Your princess is in another castle
"It's-a me, Mario!" 🥹
"Pling." "Pling. Pling!"
"Had to be me. Someone else might have gotten it wrong." - Mordin Solus
After so many play throughs, I finally did a renegade run recently, was not prepared for that scene playing the asshole.
"All those years ago, Tim had left the Princess behind. He had kissed her on the neck, picked up his travel bag, and walked out the door. He regrets this, to a degree. Now he's journeying to find her again, to show her knows how sad it was, but also to tell her how good it was."
I think "emotionally touching" relies much on context, environment, music, so this question is moot.
„Listen to my story. This.. may be our last chance“
But you have to finish FFX to understand why it‘s emotionally touching to me
Probably when Henry from kingdom come: deliverance said "God be with this eery ethnostate" before screeching "historical accuracy", chugging a magic save potion, and running off into the woods.
That was peak dialogue man, peak dialogue.
There sure must be a lot of better candidates, but this one comes to my mind:
We can forget happy things. We can probably forget sad things too. People have the power to forget.
"Keep that hair short"
Bawled by that point in the conversation, and still enough to start me off if I think too long about it.
In considering this question, I realize almost ALL of the most-emotional moments in gaming that I can think of are completely dialogue-less.

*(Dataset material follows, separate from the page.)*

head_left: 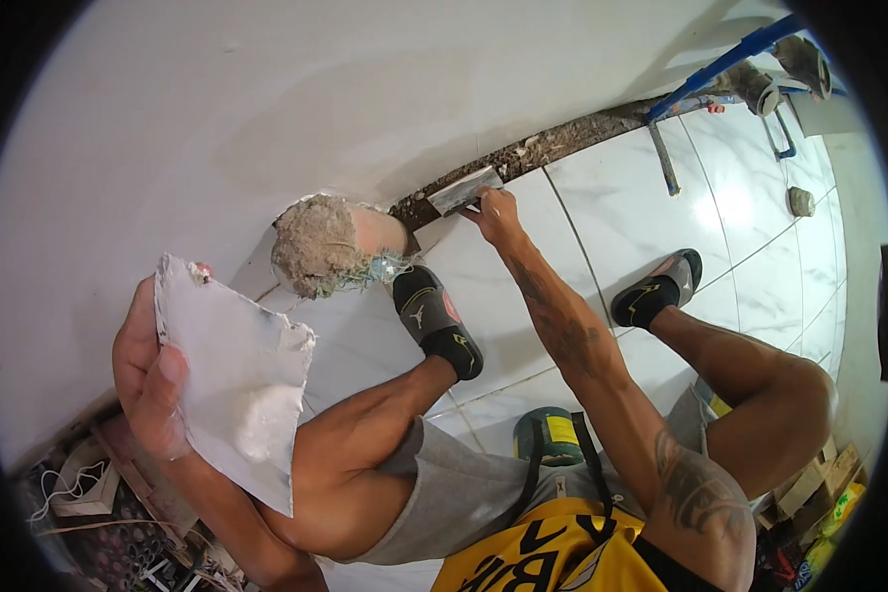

That being said, the one that comes to mind for me...
I believe we’ve reached the end of our journey. All that remains is to collapse the innumerable possibilities before us. Are you ready to learn what comes next?
It’s the kind of thing that makes you glad you stopped and smelled the pine trees along the way, you know?
The past is past, now, but that’s… you know, that’s okay! It’s never really gone completely. The future is always built on the past, even if we won’t get to see it.
"I hope you won't mind if I think of you as a friend"
What a beautiful game. This was my answer on another post of the same question
The music rising at the end of Outer Wilds, with the harmony becoming complete when all the voices/instruments join in.
The way that one NPC's melody is on a different rhythm from the others, yet it fits with the whole.
The way that one other NPC's counterpoint is deeply alien, and yet it fits with the whole.
"Thank you for remembering me." Like I could forget. After all, we're friends.
"Anything not saved will be lost."
"Remember us... Remember that we once lived..."
And
“So let there be no way back. From that temptation I sunder us. No more shall man have wings to bear him to paradise. Henceforth, he shall walk.”
From Final Fantasy XIV. There are so many more, but those two stick out the most in my mind.
And I suppose "for those that we have lost, and those we can yet save." For my favorite recurring line.
I feel like the best thing about FFxiv is their ability to turn the villains into sympathetic characters without neutering their story. Every horrible thing they did is true and fits with their character, but the more you learn about them, the more the things they did made sense. And even while you know you have to beat them, you can see where they are coming from. Gaius got a little preachy, though, and I'm seriously thinking of changing the language to German to save a few seconds of cut scene during MSQ roulettes. Still, you could kind of see where he was coming from, what with the propaganda taking hold of the Garleans.
Except Zenos. Dude was just a sociopath who wanted a friend really badly.
Yes. Just yes.
SHAUN!
SHAAAAAAAAAUUUUNNN!
SHAUN!
(X) SHAUN
But if we’re being serious:
“Protocol 3: Protect the Pilot”
But if we’re being serious
I certainly wasn't. I just wanted an excuse to post the beans quote.
Titanfall 2 tugs my autistic heartstrings every time.